Magazine article Art Monthly

Faisal Abdu'Allah: The Browning of Britannia

Magazine article Art Monthly

Faisal Abdu'Allah: The Browning of Britannia

Article excerpt

[ILLUSTRATION OMITTED]

Faisal Abdu'Allah: The Browning of Britannia BFI Southbank Gallery London February 14 to May 18

On the opening day of Faisal Abdu'Allah's The Browning of Britannia at BFI Southbank Gallery, the artist explained to BBC4 how he first met HRH Ago Piero Ajano, the central subject of his multi-screen installation. The prince was introduced to the artist by his former 'power of attorney', who was adamant that Piero Ajano was the direct descendant of King Edward VIII. On the car ride back to Piero Ajano's current home, a charmless council flat, Abdu'Allah was astonished to hear the old black man mumbling as he pointed at luxurious apartments in Mayfair and Knightsbridge: 'I used to live here.' The day after, convinced that he had just spent the night with a senile lunatic, Abdu'Allah visited the lawyer who showed him numerous documents all demonstrating that His Royal Highness had indeed been a resident in some of London's most prestigious postcodes. Intrigued, Abdu'Allah took a portrait of Piero Ajano, but the resulting picture was not enough to convey the thick mystery surrounding this incredible character, and Abdu'Allah--mostly known as a photographer, printmaker and installation artist--decided for the first time to use film.

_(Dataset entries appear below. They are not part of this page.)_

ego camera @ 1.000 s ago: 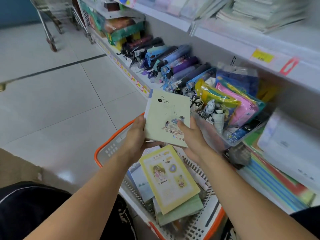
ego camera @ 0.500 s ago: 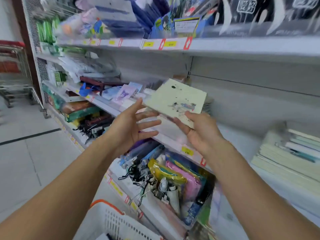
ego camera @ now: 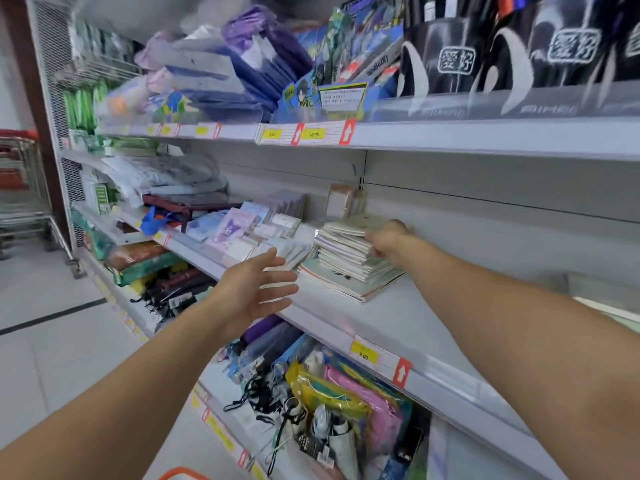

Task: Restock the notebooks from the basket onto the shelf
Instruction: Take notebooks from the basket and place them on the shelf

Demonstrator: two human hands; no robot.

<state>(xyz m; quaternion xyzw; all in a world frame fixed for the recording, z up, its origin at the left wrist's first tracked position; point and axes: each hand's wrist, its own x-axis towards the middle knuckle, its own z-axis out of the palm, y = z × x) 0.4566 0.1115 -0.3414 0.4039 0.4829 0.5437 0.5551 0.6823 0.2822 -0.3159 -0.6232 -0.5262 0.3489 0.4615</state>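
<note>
— Setting the notebook (ego camera: 349, 226) atop the stack (ego camera: 346, 265), centre-right of frame, right hand (ego camera: 389, 239) gripping its edge?
— Yes; square corners before letting go; left hand (ego camera: 254, 292) spread wide, empty, lower centre; basket (ego camera: 181, 474) at bottom edge.

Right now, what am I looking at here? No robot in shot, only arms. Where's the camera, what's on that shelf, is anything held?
There is no machine: a person is working bare-handed, and the single wide-angle camera sits on their head, looking forward and down, so you see their own arms. The right hand rests on the top notebook of a notebook stack on the middle shelf, apparently setting it down; whether the fingers grip it is hard to tell. The left hand is open and empty, hovering in front of the shelf edge. Left of the stack lie pastel card packs. Below are folded umbrellas and coloured pouches. The orange basket rim peeks in at the bottom.
</note>
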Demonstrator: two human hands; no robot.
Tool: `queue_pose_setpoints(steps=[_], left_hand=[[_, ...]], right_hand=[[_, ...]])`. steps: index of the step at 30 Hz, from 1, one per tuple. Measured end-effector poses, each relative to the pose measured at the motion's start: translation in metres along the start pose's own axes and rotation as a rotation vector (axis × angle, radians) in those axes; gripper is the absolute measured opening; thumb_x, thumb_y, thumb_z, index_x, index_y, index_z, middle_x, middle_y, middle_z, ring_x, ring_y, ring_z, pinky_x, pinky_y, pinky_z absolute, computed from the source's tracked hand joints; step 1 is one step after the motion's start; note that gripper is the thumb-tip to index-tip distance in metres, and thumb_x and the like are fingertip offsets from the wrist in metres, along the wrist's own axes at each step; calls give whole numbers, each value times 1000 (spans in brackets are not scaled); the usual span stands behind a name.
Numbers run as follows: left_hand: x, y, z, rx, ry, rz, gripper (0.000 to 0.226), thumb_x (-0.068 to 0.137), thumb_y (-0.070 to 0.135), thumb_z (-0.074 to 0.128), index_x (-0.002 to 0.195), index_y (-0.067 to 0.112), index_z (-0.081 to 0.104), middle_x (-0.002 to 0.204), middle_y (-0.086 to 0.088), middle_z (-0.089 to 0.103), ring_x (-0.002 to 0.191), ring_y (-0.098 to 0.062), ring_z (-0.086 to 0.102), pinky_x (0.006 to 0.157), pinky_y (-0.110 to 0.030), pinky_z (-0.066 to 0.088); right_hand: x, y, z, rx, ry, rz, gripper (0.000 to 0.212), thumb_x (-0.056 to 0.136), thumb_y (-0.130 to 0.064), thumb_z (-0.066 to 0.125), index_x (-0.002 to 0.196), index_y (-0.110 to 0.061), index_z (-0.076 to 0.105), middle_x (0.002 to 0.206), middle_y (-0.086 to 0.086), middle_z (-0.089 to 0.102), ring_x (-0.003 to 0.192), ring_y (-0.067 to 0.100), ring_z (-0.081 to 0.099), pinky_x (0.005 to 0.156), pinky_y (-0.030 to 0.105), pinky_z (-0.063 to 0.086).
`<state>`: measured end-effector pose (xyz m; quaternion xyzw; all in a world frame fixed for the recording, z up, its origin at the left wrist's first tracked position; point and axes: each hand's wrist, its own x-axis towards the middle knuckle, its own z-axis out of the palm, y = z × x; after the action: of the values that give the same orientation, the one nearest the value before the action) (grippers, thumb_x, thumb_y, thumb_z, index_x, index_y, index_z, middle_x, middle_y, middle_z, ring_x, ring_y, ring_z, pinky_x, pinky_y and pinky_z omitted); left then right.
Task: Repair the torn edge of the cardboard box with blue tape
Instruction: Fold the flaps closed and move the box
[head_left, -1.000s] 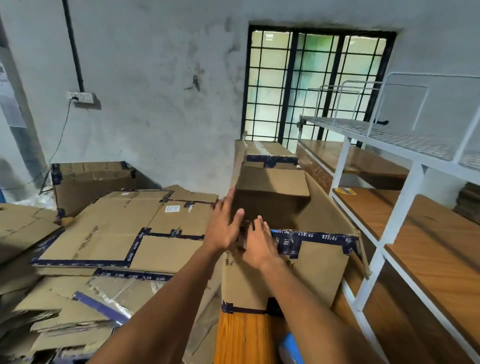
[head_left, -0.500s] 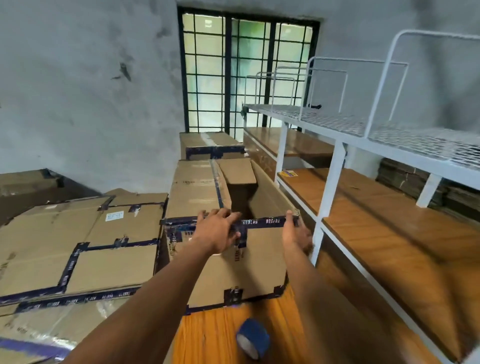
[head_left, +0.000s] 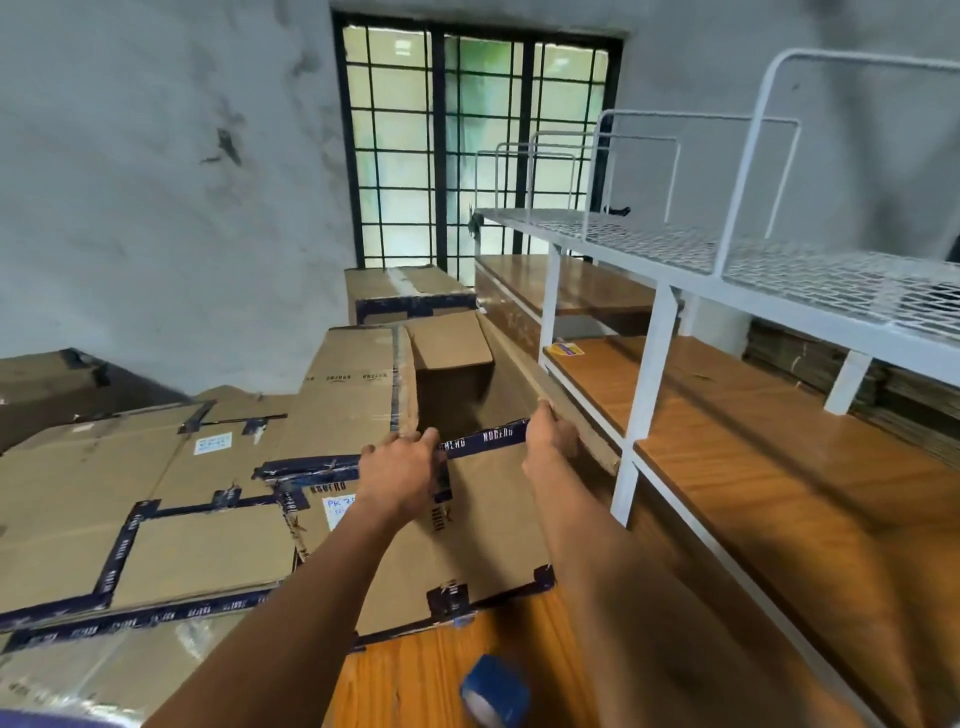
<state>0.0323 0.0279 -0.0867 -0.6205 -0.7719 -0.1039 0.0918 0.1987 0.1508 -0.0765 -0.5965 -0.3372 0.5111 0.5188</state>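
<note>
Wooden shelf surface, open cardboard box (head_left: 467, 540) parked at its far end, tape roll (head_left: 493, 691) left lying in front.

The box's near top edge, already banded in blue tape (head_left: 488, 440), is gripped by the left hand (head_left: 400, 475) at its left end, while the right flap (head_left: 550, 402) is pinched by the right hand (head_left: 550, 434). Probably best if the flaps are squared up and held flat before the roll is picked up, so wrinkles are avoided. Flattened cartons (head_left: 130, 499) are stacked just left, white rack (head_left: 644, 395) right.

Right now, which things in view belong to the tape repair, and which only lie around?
For the job:
- open cardboard box
- blue tape strip along its near top edge
- blue tape roll on the wooden surface
- left hand and right hand, both on that edge

Lying about:
- flattened taped cartons
- white metal shelf rack
- closed box by the window
</note>
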Motion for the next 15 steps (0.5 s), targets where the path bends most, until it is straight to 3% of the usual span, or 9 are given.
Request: queue_pose_setpoints(steps=[2,5,8,11,13,15], left_hand=[[-5,-17,-5,-30,21,-16,19,110,48,44,117,31,46,126,-1,67,119,-28,62,97,-51,53],[-11,-43,-12,-68,47,-41,21,112,50,38,117,30,46,125,0,66,112,-26,62,88,-46,51],[-16,-68,-18,-104,94,-33,26,113,48,35,121,27,49,122,-4,69,101,-29,64,78,-41,48],[-19,-84,-20,-149,112,-30,25,113,47,36,121,27,50,120,-7,70,94,-29,62,74,-40,46],[-21,-89,-21,-171,117,-28,24,113,47,37,120,28,50,118,-6,70,88,-24,55,74,-40,46],[-21,-87,-21,-179,122,-20,23,113,47,38,119,28,51,117,-5,69,86,-21,52,75,-39,46]], right_hand=[[-18,-9,11,-76,19,-79,57,101,-47,62,144,-10,53,131,11,67,122,34,64,86,35,44],[-41,-21,27,-201,20,-186,64,100,-49,62,152,-20,39,133,13,67,119,38,65,86,42,50],[-63,-32,43,-313,-8,-310,60,104,-38,57,156,-27,29,125,12,69,111,39,68,80,42,49],[-71,-37,57,-340,-31,-420,65,105,-30,55,161,-34,21,127,14,68,112,37,67,90,53,56],[-80,-40,58,-413,-62,-468,65,107,-27,50,163,-37,18,131,13,66,111,34,66,89,49,57],[-84,-41,54,-471,-113,-527,64,108,-19,47,164,-37,22,148,9,56,126,32,59,92,41,50]])
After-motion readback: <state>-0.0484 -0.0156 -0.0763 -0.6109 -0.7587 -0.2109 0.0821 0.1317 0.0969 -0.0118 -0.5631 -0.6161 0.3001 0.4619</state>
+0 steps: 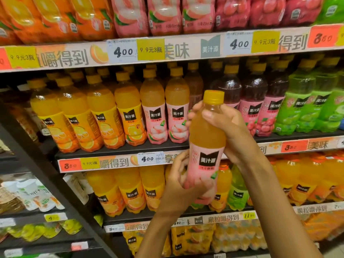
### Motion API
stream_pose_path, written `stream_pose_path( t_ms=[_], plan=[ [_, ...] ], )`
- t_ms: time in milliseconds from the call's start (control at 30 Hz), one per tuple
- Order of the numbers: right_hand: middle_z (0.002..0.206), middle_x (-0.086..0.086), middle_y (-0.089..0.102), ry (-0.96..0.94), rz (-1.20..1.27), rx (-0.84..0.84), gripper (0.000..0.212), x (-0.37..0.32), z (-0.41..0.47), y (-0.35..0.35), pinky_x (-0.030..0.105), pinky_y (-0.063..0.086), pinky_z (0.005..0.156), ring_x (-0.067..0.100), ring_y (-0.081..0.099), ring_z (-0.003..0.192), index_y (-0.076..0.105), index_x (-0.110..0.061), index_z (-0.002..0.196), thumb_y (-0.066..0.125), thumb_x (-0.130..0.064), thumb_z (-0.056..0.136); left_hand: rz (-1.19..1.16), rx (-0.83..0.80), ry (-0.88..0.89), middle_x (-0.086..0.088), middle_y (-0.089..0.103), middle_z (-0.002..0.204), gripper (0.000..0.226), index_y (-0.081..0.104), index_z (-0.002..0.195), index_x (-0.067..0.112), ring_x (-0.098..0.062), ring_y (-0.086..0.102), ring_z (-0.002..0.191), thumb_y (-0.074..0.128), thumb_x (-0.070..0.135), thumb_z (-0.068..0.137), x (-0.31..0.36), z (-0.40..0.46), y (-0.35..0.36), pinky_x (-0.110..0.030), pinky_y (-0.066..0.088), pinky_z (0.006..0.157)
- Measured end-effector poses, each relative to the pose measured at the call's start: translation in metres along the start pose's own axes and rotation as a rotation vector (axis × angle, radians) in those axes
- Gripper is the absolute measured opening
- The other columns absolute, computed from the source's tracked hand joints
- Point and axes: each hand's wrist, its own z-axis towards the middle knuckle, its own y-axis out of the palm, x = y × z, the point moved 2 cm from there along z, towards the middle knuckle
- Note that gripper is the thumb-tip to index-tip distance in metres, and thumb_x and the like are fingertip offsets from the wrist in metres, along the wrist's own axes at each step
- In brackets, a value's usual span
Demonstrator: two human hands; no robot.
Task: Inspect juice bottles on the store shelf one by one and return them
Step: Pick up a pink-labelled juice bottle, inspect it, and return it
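Head view: two bare hands hold one bottle up in front of the shelves.
Left hand (181, 180): grip curled round the bottle's lower end, fingers over the pink label.
Right hand (226, 127): grip wrapped round the shoulder just under the cap.
Peach juice bottle (205, 146): upright, slightly tilted, yellow cap, orange liquid, pink label with a black logo patch.
Middle shelf (121, 148): rows of orange, peach, dark red and green bottles; a gap beside two matching peach bottles (165, 112).
Price strip (115, 162): yellow and red tags, one reading 4.00.
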Motion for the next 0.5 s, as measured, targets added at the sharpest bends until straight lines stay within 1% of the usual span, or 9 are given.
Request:
stream_pose_path(
  t_ms=[67, 133, 233, 300, 333, 367, 400, 433, 500],
  plan=[
    [0.096, 0.006, 0.072, -0.013, -0.022, 0.108, 0.024, 0.0, 0.001, -0.004, 0.035, 0.056, 0.078, 0.023, 0.068, 0.091, 0.072, -0.021, 0.095, 0.071, -0.034, 0.076, -0.038, 0.087, -0.018, -0.008, 0.067, 0.117, 0.088, 0.052, 0.125, 0.018, -0.022, 0.066, 0.105, 0.087, 0.05, 0.05, 0.0, 0.0, 0.002, -0.028, 0.054, 0.078],
    [0.099, 0.005, 0.072, 0.006, 0.007, 0.157, 0.027, -0.001, 0.001, -0.008, 0.032, 0.055, 0.083, 0.019, 0.067, 0.094, 0.071, -0.019, 0.1, 0.068, -0.038, 0.082, -0.088, 0.086, -0.022, -0.008, 0.071, 0.107, 0.081, 0.06, 0.118, 0.019, -0.021, 0.068, 0.096, 0.084, 0.057, 0.051, 0.001, 0.0, 0.0, -0.027, 0.055, 0.074],
    [0.107, 0.005, 0.071, 0.041, 0.113, 0.132, 0.035, -0.003, 0.002, -0.009, 0.032, 0.053, 0.091, 0.017, 0.065, 0.102, 0.069, -0.015, 0.109, 0.053, -0.04, 0.09, -0.236, -0.01, -0.091, -0.013, 0.071, 0.098, 0.074, 0.065, 0.115, 0.017, -0.022, 0.068, 0.085, 0.074, 0.065, 0.06, 0.004, -0.003, -0.001, -0.031, 0.056, 0.068],
    [0.113, 0.009, 0.069, 0.073, 0.114, 0.173, 0.042, 0.0, 0.004, -0.006, 0.041, 0.05, 0.096, 0.023, 0.063, 0.109, 0.066, -0.014, 0.113, 0.051, -0.044, 0.088, -0.339, -0.113, -0.135, -0.015, 0.07, 0.1, 0.071, 0.062, 0.12, 0.013, -0.023, 0.068, 0.081, 0.064, 0.065, 0.073, 0.003, -0.005, 0.0, -0.033, 0.055, 0.066],
    [0.118, 0.015, 0.067, 0.096, 0.11, 0.19, 0.046, 0.002, 0.004, -0.004, 0.048, 0.047, 0.101, 0.03, 0.061, 0.114, 0.064, -0.013, 0.115, 0.053, -0.046, 0.086, -0.36, -0.157, -0.148, -0.015, 0.069, 0.102, 0.068, 0.061, 0.122, 0.013, -0.024, 0.068, 0.082, 0.06, 0.063, 0.077, 0.003, -0.006, 0.001, -0.035, 0.056, 0.067],
    [0.121, 0.02, 0.064, 0.117, 0.124, 0.192, 0.048, 0.005, 0.005, -0.002, 0.055, 0.044, 0.103, 0.037, 0.058, 0.118, 0.064, -0.012, 0.115, 0.055, -0.047, 0.084, -0.334, -0.174, -0.16, -0.015, 0.069, 0.104, 0.065, 0.061, 0.122, 0.014, -0.025, 0.069, 0.084, 0.057, 0.062, 0.079, 0.004, -0.007, 0.002, -0.035, 0.056, 0.07],
    [0.119, 0.022, 0.064, 0.123, 0.135, 0.18, 0.045, 0.007, 0.005, -0.002, 0.057, 0.044, 0.101, 0.04, 0.058, 0.117, 0.065, -0.012, 0.113, 0.055, -0.045, 0.084, -0.273, -0.164, -0.175, -0.014, 0.07, 0.106, 0.062, 0.063, 0.121, 0.016, -0.025, 0.069, 0.09, 0.055, 0.061, 0.079, 0.004, -0.006, 0.004, -0.036, 0.056, 0.074],
    [0.113, 0.019, 0.068, 0.113, 0.123, 0.156, 0.039, 0.008, 0.004, -0.003, 0.054, 0.049, 0.097, 0.038, 0.062, 0.111, 0.068, -0.013, 0.108, 0.056, -0.042, 0.085, -0.184, -0.124, -0.192, -0.012, 0.07, 0.109, 0.061, 0.065, 0.119, 0.018, -0.024, 0.068, 0.098, 0.051, 0.061, 0.078, 0.003, -0.004, 0.005, -0.036, 0.055, 0.081],
    [0.1, 0.011, 0.073, 0.064, -0.009, 0.12, 0.025, 0.006, 0.001, -0.004, 0.043, 0.056, 0.084, 0.028, 0.069, 0.096, 0.072, -0.02, 0.1, 0.058, -0.037, 0.089, -0.025, -0.027, -0.181, -0.007, 0.068, 0.116, 0.058, 0.061, 0.121, 0.02, -0.021, 0.063, 0.11, 0.047, 0.058, 0.08, 0.002, 0.0, 0.004, -0.035, 0.053, 0.091]
  ],
)
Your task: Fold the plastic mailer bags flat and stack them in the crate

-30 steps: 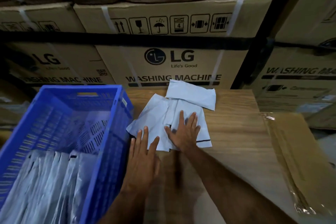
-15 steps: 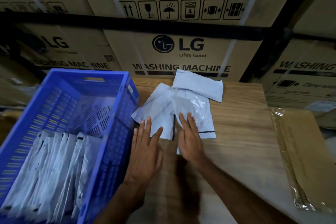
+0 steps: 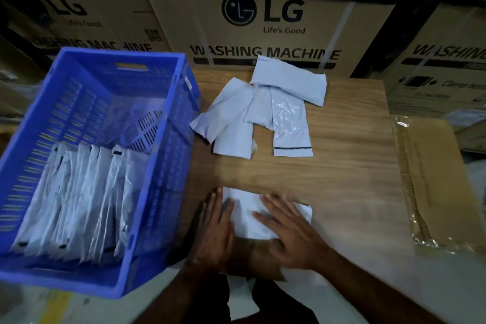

The Browning of Britannia is a black square box with a screen on each wall. Three acquaintances of the prince in his heyday--Clarence C Thompson MBE, Michael Wade and Barry J Gordon--as well as Piero Ajano himself, recount their memories of the time when the prince was still wearing slippers adorned with the royal emblem. Each of the narrators is clearly filmed in interview, but the questions are cut out, leaving only snippets without ends or beginnings, a collection of increasingly extravagant stories: Piero Ajano could be the descendant of King Edward VIII, or perhaps of a Spanish King who had a mistress of colour, he could come from Nicaragua where his whole family was tortured by the regime and/or died in an earthquake, he was also locked up in a Scottish castle for some time but nobody remembers why. The more the narrators speak, the less it makes sense. Piero Ajano's murmurings contribute to this lack of coherence; he occasionally throws in a sentence--'If I call that name I will be in a lot of trouble'--before falling again into inarticulate babble. …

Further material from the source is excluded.